Fan/temperature issues with virtualized TrueNAS

I’m having several fan/temperature related issues on my new build, and while I appreciate that most of them relate to my underlying system rather than TrueNAS itself, there is a TrueNAS question; also, you guys are generally really good about this sort of thing so if you can help me out more broadly, I’d be extremely grateful!

tl;dr: I have a new system where the fans/sensors seem to be exclusively controlled by the mobo, and I need to know if there’s any way to control this via software; also, I don’t know how to get the disk temperatures (which virtualized TrueNAS can access) anywhere else.

I’ve recently finished a new build, running Proxmox on an i7-14700k CPU and an ASRock Rack W680D4U-2L2T motherboard. TrueNAS Scale is running on a VM on this, with an LSI 9211-8i passed through (supporting 6 spinning drives), and two other PCIe devices passed through (for U.2 NVMe drives). I have a half-dozen other VMs (one running a dozen Docker apps, the rest very small) and containers. This is all working fine; there’s rarely a heavy load on the system.

The most TrueNAS-related fan question is about how I can relate the HD temperatures to the fans. The broader question is that I’m not clear on how to control the fans at all, in Proxmox.

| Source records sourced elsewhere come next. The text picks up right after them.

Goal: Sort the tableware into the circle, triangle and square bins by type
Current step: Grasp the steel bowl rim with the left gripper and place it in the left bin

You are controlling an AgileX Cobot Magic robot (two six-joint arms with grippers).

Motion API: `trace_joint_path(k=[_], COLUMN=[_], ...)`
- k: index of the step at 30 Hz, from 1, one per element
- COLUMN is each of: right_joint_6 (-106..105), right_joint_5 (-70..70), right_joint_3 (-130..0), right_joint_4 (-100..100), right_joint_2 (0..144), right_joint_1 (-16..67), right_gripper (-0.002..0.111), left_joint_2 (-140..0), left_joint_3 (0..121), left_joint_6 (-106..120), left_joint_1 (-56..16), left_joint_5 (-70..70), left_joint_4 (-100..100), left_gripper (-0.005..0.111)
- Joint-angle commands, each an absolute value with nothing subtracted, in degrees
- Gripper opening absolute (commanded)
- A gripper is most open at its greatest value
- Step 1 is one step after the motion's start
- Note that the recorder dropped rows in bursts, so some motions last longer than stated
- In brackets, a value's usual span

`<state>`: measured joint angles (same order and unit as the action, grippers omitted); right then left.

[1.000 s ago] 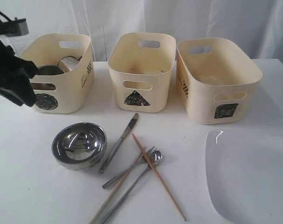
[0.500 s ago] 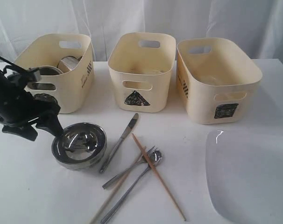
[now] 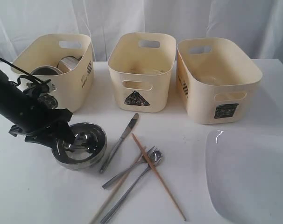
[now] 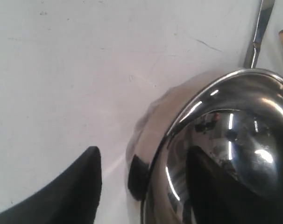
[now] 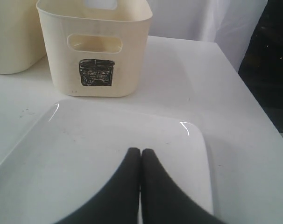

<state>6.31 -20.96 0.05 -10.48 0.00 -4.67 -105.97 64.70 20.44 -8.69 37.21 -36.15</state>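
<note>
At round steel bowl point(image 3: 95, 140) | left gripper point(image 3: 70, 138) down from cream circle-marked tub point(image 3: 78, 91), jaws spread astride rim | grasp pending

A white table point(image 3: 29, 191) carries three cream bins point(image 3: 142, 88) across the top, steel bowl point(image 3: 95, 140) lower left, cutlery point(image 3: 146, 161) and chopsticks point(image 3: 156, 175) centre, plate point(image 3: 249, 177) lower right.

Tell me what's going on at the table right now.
The left gripper is open and straddles the rim of the round steel bowl, one finger inside, one outside, not yet closed on it. The right gripper is shut over the large white squarish plate, holding nothing. The cream plastic bin marked with a circle holds steel ware. The steel knife, fork, spoon and wooden chopsticks lie on the table.
</note>
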Motion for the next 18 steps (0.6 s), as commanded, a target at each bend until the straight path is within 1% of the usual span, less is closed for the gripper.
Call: trace_joint_path(k=[1, 2, 3, 4, 5, 9, 13, 15, 18], right_joint_6=[6.28, 6.28, 6.28, 6.28, 6.28, 6.28, 6.28, 6.28, 6.28], right_joint_5=[-20.48, -20.48, -20.48, -20.48, -20.48, -20.48, -20.48, -20.48, -20.48], right_joint_3=[0.00, 0.00, 0.00, 0.00, 0.00, 0.00, 0.00, 0.00, 0.00], right_joint_4=[-10.77, -10.77, -10.77, -10.77, -10.77, -10.77, -10.77, -10.77, -10.77], right_joint_2=[0.00, 0.00, 0.00, 0.00, 0.00, 0.00, 0.00, 0.00, 0.00], right_joint_1=[-5.04, -5.04, -5.04, -5.04, -5.04, -5.04, -5.04, -5.04, -5.04], right_gripper=[0.000, 0.000, 0.000, 0.000, 0.000, 0.000, 0.000, 0.000, 0.000], left_joint_2=[-107.55, -107.69, -107.69, -107.69, -107.50, -102.18, -87.70, -81.19, -74.52], left_joint_3=[64.42, 64.42, 64.42, 64.42, 64.42, 64.74, 64.74, 64.74, 64.74], left_joint_6=[22.13, 22.13, 22.13, 22.13, 22.13, 22.26, 22.26, 21.53, 20.24], left_joint_1=[-8.75, -8.75, -8.75, -8.75, -8.75, -8.65, -8.65, -8.65, -8.65], left_joint_5=[37.81, 37.66, 37.37, 37.26, 37.26, 40.10, 44.81, 44.20, 39.50], left_joint_4=[-36.96, -36.79, -36.79, -36.79, -36.79, -36.79, -33.42, -30.63, -25.97], left_gripper=[0.041, 0.035, 0.021, 0.014, 0.001, 0.000, 0.000, 0.000, 0.000])
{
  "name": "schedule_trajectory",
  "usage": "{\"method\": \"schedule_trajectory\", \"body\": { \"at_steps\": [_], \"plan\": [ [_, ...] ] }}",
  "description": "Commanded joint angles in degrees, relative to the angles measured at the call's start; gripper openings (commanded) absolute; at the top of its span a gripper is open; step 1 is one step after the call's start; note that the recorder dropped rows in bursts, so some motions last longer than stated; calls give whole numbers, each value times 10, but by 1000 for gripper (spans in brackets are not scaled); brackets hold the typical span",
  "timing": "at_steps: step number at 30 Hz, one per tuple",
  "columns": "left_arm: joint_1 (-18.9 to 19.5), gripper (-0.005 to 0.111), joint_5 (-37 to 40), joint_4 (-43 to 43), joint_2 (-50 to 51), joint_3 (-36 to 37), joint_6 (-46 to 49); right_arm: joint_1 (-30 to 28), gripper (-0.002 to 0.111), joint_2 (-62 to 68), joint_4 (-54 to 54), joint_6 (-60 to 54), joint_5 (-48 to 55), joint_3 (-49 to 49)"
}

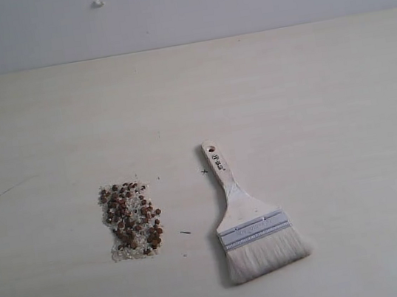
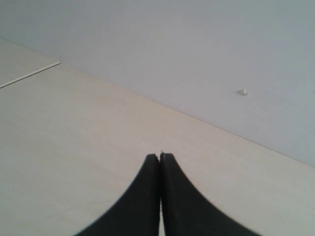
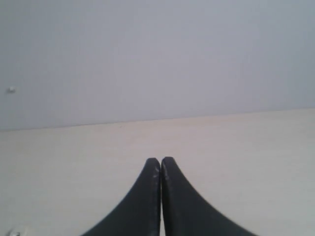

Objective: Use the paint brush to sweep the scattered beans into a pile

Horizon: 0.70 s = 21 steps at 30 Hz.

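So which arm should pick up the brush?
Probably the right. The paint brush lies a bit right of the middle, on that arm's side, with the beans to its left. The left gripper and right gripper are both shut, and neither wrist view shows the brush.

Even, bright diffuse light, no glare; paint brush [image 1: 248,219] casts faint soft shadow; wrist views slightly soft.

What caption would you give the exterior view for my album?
A wide paint brush lies on a pale table beside a patch of reddish-brown beans mixed with white grains.
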Motion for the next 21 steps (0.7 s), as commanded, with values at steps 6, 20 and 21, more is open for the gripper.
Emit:
{"method": "schedule_trajectory", "body": {
  "at_steps": [6, 20, 21],
  "plan": [
    [-4, 0, 0, -1, -3, 2, -2, -41, 0, -130, -5, -63, -8, 93],
    [-4, 0, 0, -1, -3, 2, -2, -44, 0, -130, -56, 25, -11, 117],
    [-4, 0, 0, -1, -3, 2, -2, -47, 0, -130, -76, 43, -8, 117]
  ]
}}
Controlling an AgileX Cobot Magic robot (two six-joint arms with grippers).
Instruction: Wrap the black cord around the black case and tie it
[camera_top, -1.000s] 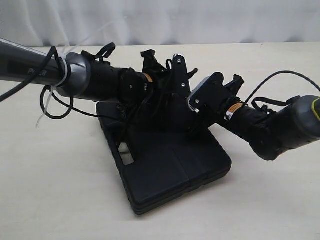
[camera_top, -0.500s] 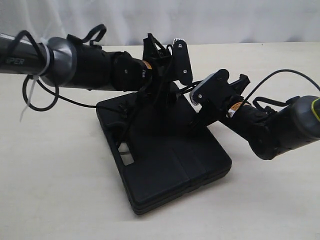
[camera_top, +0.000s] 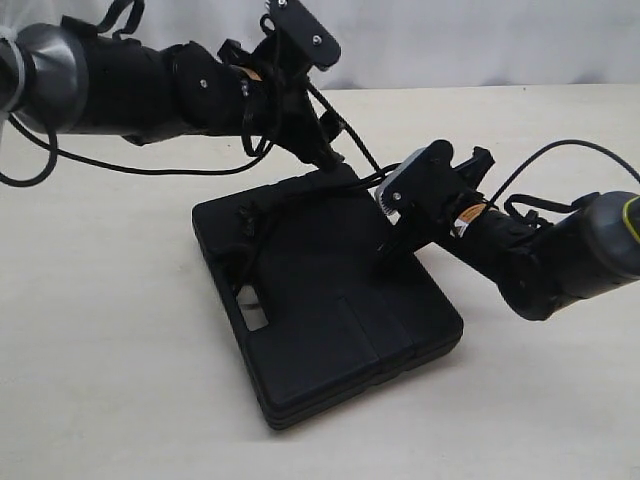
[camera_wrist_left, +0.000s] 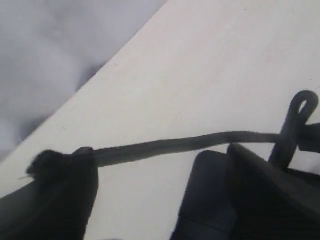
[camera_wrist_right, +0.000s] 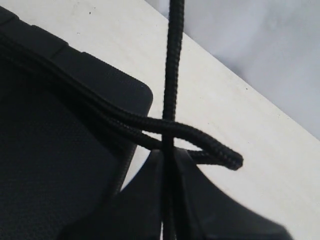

I currently have a CPU fan and two case fans (that blow over the HD backplane), all plugged into separate fan headers on the motherboard. My initial surprise was that any time there was any stress on the CPU, all the fans would noisily spin up; I didn’t have time to investigate it. Eventually, I installed fancontrol and related utilities, which revealed that the CPU temps are consistently rather high (in the 60s, C) even with almost no load, and also that there’s no fan data coming to the sensors; sensors gives 0 RPM for every fan, and increasing the fan divisor (as is sometimes recommended) has no effect. So pwmconfig can’t do anything.

Poking into the various BIOS settings via the mobo’s BMC (and I’m really getting out of my depth here), I see that the BIOS at least knows that there are three fans plugged in, all of which are associated with the CPU sensor, which is why the case fans spin up when the CPU is under load. I’m exploring the open/closed loop control tables (I’m really out of my depth here). But meanwhile, the HD temperatures aren’t reported in the BIOS anywhere. TrueNAS shows that the HDs are at more or less fine temperatures–I assume it gets this directly from the disks–but I don’t know how to get this info to any other place. If I remove the case fans from the CPU temperature sensor, I don’t know where else to associate them. I also don’t know why the CPU temperature is so high even when the CPU fan (which is good, and which I’m fairly sure is correctly installed), is spinning.

So the main TrueNAS question would be if there’s a way to take the fan data that it has access to, and get that anywhere else. Broader questions would be why the motherboard sensors aren’t going through to Proxmox, and why the CPU is so hot, and, well, anything else I’m not understanding about the process. Thanks.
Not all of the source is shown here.